Deal Forensics
Stuck deals and slipped deals are not mysteries. They emit signals weeks before they fail. Stall Signals are observable and actionable. The Decision Audit identifies what must be true for a deal to close and what evidence exists for each condition.
The Slip Pattern
The deal was going well. The champion was engaged. Meetings were happening. The rep was confident. Then:
"They need more time to evaluate."
"The decision got pushed to next quarter."
"They went dark."
The deal slipped. The forecast missed. Everyone acts surprised.
They should not be surprised. The deal was signaling distress for weeks before it died. The signals were ignored because no one was trained to see them.
Deals do not fail suddenly. They decay gradually. The decay produces observable behaviors that, when recognized, provide warning. Warning enables intervention. Intervention can save deals or, at minimum, provide accurate forecasting.
Deal Forensics is the practice of reading these signals and responding before decay becomes death.
Stall Signals
A Stall Signal is an observable behavior that correlates with deal failure.
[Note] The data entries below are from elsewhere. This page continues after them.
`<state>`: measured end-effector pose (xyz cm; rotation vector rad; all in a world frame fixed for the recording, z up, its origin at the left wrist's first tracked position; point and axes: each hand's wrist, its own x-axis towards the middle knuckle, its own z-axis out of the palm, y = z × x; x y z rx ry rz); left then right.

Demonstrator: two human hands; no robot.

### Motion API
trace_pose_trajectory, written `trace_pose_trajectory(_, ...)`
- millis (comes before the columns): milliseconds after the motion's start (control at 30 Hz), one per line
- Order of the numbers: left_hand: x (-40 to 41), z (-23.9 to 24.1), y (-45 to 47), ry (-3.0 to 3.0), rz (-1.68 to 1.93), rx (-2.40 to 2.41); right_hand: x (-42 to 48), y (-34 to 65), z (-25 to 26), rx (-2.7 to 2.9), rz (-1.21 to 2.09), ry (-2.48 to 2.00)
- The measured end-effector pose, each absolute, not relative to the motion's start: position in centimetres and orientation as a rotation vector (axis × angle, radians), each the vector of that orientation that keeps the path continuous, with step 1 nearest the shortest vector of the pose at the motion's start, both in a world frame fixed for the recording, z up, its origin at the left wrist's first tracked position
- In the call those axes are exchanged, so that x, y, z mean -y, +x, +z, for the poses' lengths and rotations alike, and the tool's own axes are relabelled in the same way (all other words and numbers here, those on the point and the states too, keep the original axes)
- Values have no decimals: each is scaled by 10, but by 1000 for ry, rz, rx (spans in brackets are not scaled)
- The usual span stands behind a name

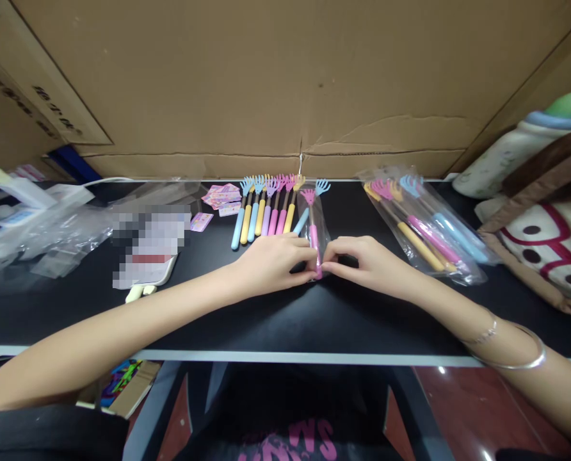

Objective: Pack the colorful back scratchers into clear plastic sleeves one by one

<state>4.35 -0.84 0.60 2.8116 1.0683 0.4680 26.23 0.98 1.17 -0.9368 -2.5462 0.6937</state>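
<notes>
A pink back scratcher (pixel 313 225) with a hand-shaped head lies inside a clear plastic sleeve on the black table (pixel 276 320). My left hand (pixel 271 262) and my right hand (pixel 362 259) both pinch the near end of that sleeve, fingers closed on it. A blue scratcher (pixel 320 187) lies just behind, touching the sleeve. To the left of it, a row of several pastel scratchers (pixel 264 208) lies side by side.
A pile of bagged scratchers (pixel 429 227) lies at the right. Pink cards (pixel 223 195) and loose clear bags (pixel 50 230) sit at the left. A cardboard wall (pixel 285 83) stands behind. A plush bag (pixel 545 218) is at the far right.
</notes>
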Motion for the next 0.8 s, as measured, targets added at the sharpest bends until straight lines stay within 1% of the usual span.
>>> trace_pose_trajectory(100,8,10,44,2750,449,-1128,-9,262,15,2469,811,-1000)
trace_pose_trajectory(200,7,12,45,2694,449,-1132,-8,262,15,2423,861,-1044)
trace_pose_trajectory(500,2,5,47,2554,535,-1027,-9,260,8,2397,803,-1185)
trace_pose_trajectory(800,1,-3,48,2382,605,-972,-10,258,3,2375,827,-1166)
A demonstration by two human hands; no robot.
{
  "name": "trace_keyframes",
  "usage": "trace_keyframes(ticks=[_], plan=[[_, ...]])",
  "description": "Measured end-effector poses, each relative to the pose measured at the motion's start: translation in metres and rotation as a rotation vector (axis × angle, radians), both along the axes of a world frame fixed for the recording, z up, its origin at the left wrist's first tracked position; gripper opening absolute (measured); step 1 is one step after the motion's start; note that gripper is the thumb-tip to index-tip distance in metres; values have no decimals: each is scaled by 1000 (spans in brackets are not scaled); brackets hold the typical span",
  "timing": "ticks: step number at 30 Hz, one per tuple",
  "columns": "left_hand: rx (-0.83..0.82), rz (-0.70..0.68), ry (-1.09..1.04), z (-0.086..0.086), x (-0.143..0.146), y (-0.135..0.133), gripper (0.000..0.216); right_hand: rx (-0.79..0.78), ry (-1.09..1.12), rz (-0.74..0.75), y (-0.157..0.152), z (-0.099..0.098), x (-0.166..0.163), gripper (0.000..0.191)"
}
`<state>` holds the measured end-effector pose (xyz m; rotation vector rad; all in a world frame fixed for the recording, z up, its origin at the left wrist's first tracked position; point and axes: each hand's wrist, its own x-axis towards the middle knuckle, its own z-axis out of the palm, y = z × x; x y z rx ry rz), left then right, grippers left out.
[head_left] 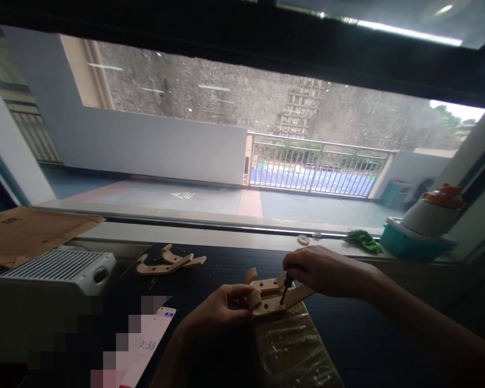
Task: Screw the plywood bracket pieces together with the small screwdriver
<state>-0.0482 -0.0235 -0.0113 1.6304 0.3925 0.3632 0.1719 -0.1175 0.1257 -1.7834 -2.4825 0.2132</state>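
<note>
My left hand (222, 307) pinches the left end of a light wooden assembly (271, 295) made of curved, drilled pieces. My right hand (325, 269) is closed round the dark handle of a small screwdriver (285, 288), whose tip stands in a hole of that assembly. The assembly rests on the top end of a clear plastic-wrapped pack (293, 345) lying on the dark table (367, 334). Two more curved wooden pieces (167, 261) lie loose further left on the table.
A phone (151, 342) with a lit screen lies near the front edge. A white ribbed appliance (59, 267) and brown cardboard (28, 229) sit at the left. On the window sill are a teal base with a white and orange jar (422, 226), a green cloth (364, 240) and a small round disc (303, 239).
</note>
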Motion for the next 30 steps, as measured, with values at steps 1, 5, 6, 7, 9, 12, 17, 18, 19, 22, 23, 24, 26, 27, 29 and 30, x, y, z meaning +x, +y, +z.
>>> trace_keyframes(ticks=[1, 5, 6, 7, 9, 12, 17, 18, 19, 22, 23, 24, 26, 27, 29, 30], plan=[[7, 1, 0, 0, 0, 0, 36, -2, 4, -8, 0, -1, -1, 26], [38, 13, 22, -1, 0, 1, 38, -5, 14, -43, 2, -4, -4, 27], [40, 14, 25, -1, 0, 1, 38, -1, 13, -51, 2, -4, -5, 27], [40, 14, 25, -1, 0, 1, 38, 0, 9, -59, 2, -4, -6, 28], [31, 10, 19, -2, 0, 1, 39, -13, -8, -72, 2, -2, -6, 28], [18, 1, 9, -2, 0, 2, 39, -31, -51, -57, 2, 3, -3, 23], [3, 2, 17, -1, -1, 1, 41, -39, -61, 8, 2, 7, 2, 23], [2, 6, 21, 0, -1, 1, 42, -43, -53, 12, 2, 6, 2, 24], [2, 10, 24, 0, -1, 1, 42, -45, -43, 14, 2, 5, 2, 25], [-4, 3, 21, 1, -1, 0, 42, -36, -17, 15, 3, 3, 2, 26], [-6, 1, 18, 1, -1, 0, 42, -31, -11, 13, 3, 2, 2, 26], [-6, 3, 15, 1, -1, 0, 41, -26, -7, 9, 2, 2, 2, 26], [-9, 8, 13, 1, 0, 0, 40, -21, -4, -4, 2, 1, 2, 26], [-10, 8, 14, 1, 0, 0, 40, -19, -4, -14, 1, 0, 1, 26], [-8, 7, 17, 0, 0, 0, 39, -13, -9, -30, 1, 0, 0, 27], [-7, 8, 19, 0, 0, 1, 39, -11, -16, -37, 1, -1, -1, 27]])
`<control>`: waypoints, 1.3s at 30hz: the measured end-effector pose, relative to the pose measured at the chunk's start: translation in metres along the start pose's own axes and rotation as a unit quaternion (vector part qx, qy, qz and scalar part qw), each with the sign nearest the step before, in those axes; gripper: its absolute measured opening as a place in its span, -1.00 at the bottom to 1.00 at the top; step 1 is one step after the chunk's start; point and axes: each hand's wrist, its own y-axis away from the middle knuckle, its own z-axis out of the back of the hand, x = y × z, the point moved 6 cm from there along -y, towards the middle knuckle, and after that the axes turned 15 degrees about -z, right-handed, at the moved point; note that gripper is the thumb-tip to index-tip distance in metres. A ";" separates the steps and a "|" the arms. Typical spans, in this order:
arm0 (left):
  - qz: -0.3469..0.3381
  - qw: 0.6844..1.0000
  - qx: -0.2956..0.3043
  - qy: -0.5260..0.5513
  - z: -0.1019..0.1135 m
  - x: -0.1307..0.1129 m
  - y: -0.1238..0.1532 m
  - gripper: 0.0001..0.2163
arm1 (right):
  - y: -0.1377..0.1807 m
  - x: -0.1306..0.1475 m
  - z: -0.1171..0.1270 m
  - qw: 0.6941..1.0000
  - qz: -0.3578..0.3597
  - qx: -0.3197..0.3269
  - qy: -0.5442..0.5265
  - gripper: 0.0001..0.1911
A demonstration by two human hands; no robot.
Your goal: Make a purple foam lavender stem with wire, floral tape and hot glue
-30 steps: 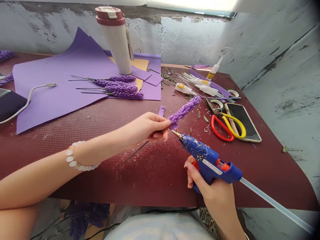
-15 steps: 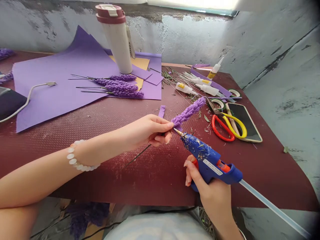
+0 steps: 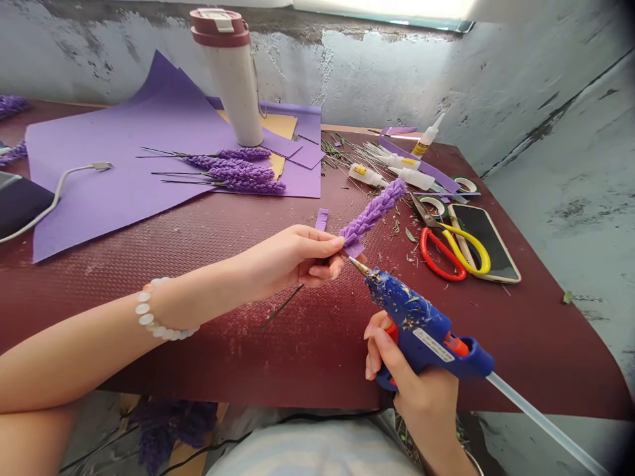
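My left hand (image 3: pixel 297 259) pinches the base of a purple foam lavender sprig (image 3: pixel 373 213) on a thin dark wire stem that trails down behind the fingers. The sprig points up and to the right. My right hand (image 3: pixel 411 380) grips a blue glue gun (image 3: pixel 426 325), a finger on its orange trigger. The gun's metal tip sits just under the loose lower end of the foam strip, beside my left fingertips. A clear glue stick (image 3: pixel 540 423) pokes out of the gun's back.
Several finished lavender sprigs (image 3: pixel 238 173) lie on purple foam sheets (image 3: pixel 124 158) beside a white tumbler (image 3: pixel 233 76). Red-and-yellow scissors (image 3: pixel 446 248), a phone (image 3: pixel 483 239), tape rolls (image 3: pixel 432 205) and glue bottles (image 3: pixel 391 168) crowd the right side. A white cable (image 3: pixel 54 195) lies at left.
The glue gun has drawn slightly down and right, away from the sprig's base. The sprig has tilted a little more upright. My left hand has barely shifted.
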 end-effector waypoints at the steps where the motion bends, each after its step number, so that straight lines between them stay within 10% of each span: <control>1: 0.002 1.000 0.005 0.007 -0.001 0.001 0.000 -0.79 | -0.001 0.000 -0.002 1.000 -0.002 0.008 -0.024 -0.85; 16: 0.030 0.996 0.020 0.077 -0.002 0.000 0.000 -0.74 | -0.002 -0.001 -0.008 0.982 -0.046 0.032 -0.182 -0.89; 39: 0.048 0.999 0.007 0.003 -0.004 0.003 0.004 -0.72 | 0.010 0.009 -0.003 0.981 -0.045 -0.167 0.089 -0.72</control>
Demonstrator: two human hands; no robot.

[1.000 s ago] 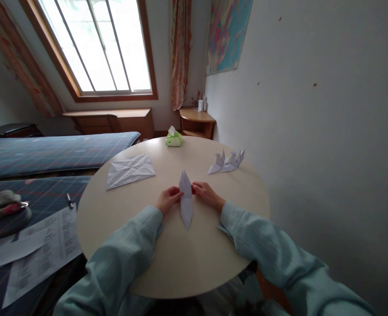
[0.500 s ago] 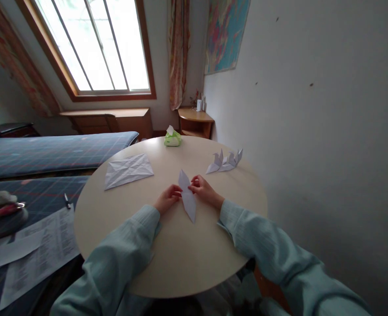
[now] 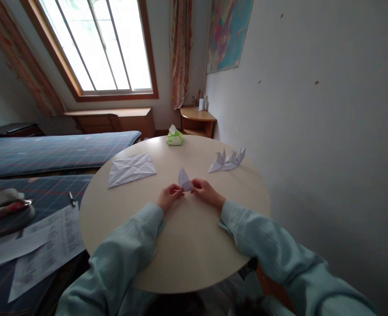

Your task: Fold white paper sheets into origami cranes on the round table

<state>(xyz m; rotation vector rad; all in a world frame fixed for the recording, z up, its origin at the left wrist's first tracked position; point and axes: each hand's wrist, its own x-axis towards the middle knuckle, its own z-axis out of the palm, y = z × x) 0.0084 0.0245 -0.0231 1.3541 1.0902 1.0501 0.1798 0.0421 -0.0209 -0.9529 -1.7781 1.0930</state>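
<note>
Between my hands is a small piece of folded white paper (image 3: 184, 180), with one pointed end upward and its lower part doubled over. My left hand (image 3: 170, 195) pinches its lower left edge. On the right side, the thumb and fingers of my right hand (image 3: 205, 191) grip the opposite edge. Both hands rest close above the round cream table (image 3: 194, 245). Beyond my right hand stand folded white paper figures (image 3: 227, 161) with upright points. A creased white paper sheet (image 3: 132, 170) lies flat beyond my left hand.
A green tissue pack (image 3: 174, 137) sits at the table's far edge. Left of the table, a plaid-covered bench (image 3: 49, 151) bears printed sheets (image 3: 49, 250), a pen (image 3: 72, 199) and a pouch (image 3: 8, 210). A bare wall (image 3: 328, 153) rises on the right.
The folded paper was a long diamond pointing both ways; its near point is now folded up, making it shorter. My hands have moved to its lower edges. The view has shifted slightly.
</note>
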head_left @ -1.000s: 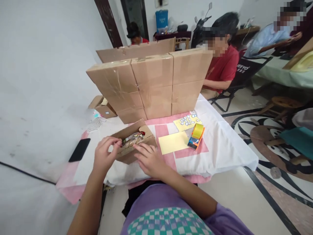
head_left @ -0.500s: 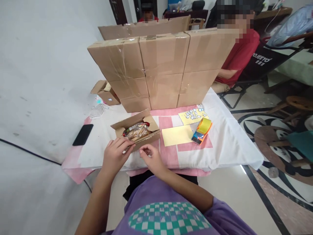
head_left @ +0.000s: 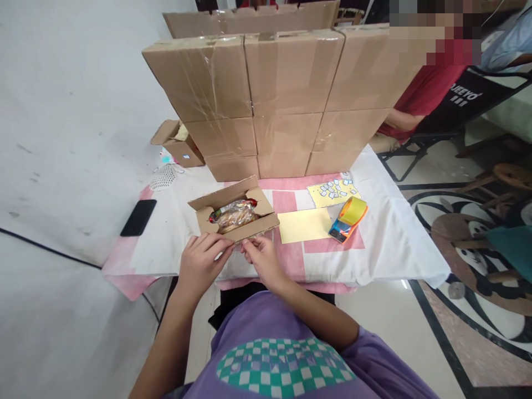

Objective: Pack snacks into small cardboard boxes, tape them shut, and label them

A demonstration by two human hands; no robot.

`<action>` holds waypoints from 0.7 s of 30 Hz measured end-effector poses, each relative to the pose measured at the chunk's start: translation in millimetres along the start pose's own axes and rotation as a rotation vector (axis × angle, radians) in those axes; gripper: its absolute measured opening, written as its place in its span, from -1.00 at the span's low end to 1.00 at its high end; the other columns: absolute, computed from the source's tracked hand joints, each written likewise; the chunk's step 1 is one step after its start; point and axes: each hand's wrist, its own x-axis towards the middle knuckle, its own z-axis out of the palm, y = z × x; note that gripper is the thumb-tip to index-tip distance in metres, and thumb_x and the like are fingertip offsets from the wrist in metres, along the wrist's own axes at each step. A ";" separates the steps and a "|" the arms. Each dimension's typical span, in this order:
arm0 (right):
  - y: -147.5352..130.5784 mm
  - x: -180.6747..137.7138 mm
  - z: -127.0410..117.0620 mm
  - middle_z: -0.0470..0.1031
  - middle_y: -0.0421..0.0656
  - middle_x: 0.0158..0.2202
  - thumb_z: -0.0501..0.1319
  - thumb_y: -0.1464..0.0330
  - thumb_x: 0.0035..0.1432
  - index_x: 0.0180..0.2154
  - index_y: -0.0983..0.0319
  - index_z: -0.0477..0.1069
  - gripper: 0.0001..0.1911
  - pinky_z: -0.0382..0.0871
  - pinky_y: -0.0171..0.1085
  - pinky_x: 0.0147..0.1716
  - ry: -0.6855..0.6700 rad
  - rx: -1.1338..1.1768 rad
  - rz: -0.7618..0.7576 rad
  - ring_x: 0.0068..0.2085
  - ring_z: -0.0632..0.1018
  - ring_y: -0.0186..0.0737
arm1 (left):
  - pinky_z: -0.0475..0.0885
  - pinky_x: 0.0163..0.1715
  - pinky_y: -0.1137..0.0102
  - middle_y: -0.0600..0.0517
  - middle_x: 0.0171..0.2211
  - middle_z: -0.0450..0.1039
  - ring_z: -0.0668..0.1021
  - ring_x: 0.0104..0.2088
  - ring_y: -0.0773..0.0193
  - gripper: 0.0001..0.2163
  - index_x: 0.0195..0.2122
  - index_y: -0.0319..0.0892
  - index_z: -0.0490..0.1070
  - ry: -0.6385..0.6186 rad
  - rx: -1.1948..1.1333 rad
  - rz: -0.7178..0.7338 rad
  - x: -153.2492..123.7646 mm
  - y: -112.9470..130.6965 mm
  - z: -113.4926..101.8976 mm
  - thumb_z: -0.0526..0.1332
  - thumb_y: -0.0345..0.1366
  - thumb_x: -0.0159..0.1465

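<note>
cloth-covered table bears an open box at centre; stacked cartons at twelve o'clock, phone at nine, yellow sheet and tape dispenser at three.

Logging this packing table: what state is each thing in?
Box: open, flaps up.
Snack pack: inside box.
Stacked boxes: taped shut.
Far box: open.
Phone: screen dark.
Tape dispenser: lying on its side.
Left hand: fingers on box's near edge.
Right hand: same edge.

The person wears a purple short-sleeved shirt with a green-and-white chequered panel across the chest, the forearms left bare
</note>
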 end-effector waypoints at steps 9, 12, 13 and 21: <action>1.3 3.6 2.5 0.28 -0.33 -0.59 0.34 0.16 0.03 -0.49 0.18 0.35 -0.72 0.21 -0.34 -0.49 0.079 0.009 -0.090 -0.52 0.30 -0.37 | 0.34 -0.19 0.28 -0.01 -0.22 0.61 0.59 -0.17 0.19 -0.86 -0.17 -0.10 0.55 -0.118 -0.138 -0.112 7.8 2.6 -1.6 0.22 -0.22 0.43; 4.3 6.6 3.0 0.26 -0.34 -0.59 0.31 0.19 0.03 -0.50 0.18 0.34 -0.75 0.22 -0.34 -0.47 0.077 0.031 -0.101 -0.52 0.29 -0.37 | 0.38 -0.09 0.26 -0.05 -0.08 0.61 0.59 -0.04 0.13 -0.80 -0.05 -0.11 0.55 -0.192 -0.169 -0.135 15.8 2.9 1.1 0.19 -0.18 0.44; 5.2 7.3 3.1 0.26 -0.34 -0.58 0.31 0.19 0.03 -0.50 0.18 0.33 -0.75 0.22 -0.34 -0.46 0.073 0.036 -0.103 -0.52 0.28 -0.37 | 0.39 -0.06 0.25 -0.06 -0.04 0.60 0.59 -0.01 0.12 -0.78 -0.02 -0.11 0.54 -0.218 -0.173 -0.136 19.1 2.3 2.0 0.17 -0.18 0.45; 10.7 10.5 4.2 0.24 -0.34 -0.59 0.28 0.21 0.03 -0.54 0.17 0.29 -0.74 0.22 -0.32 -0.43 0.089 0.048 -0.090 -0.52 0.24 -0.38 | 0.38 -0.23 0.24 0.02 -0.16 0.64 0.63 -0.20 0.18 -0.79 -0.12 -0.09 0.58 -0.377 -0.032 0.034 47.4 -5.9 -7.0 0.15 -0.21 0.45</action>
Each signal, in isolation, may not be decisive. In combination, they indicate a deal at serious risk.
Category 1: Engagement Signals
Champion Goes Dark
Your internal advocate stops responding. Emails take days instead of hours. Meetings get pushed or canceled. Calls go to voicemail.
What it means: Your champion has deprioritized the evaluation. Something else is consuming their attention, or they have received internal signals that the deal is unlikely.
Meeting Quality Declines
Meetings happen but feel perfunctory. The buyer is distracted. Questions are superficial. Next steps are vague.
What it means: The buyer is going through motions. The genuine interest that drove early engagement has faded.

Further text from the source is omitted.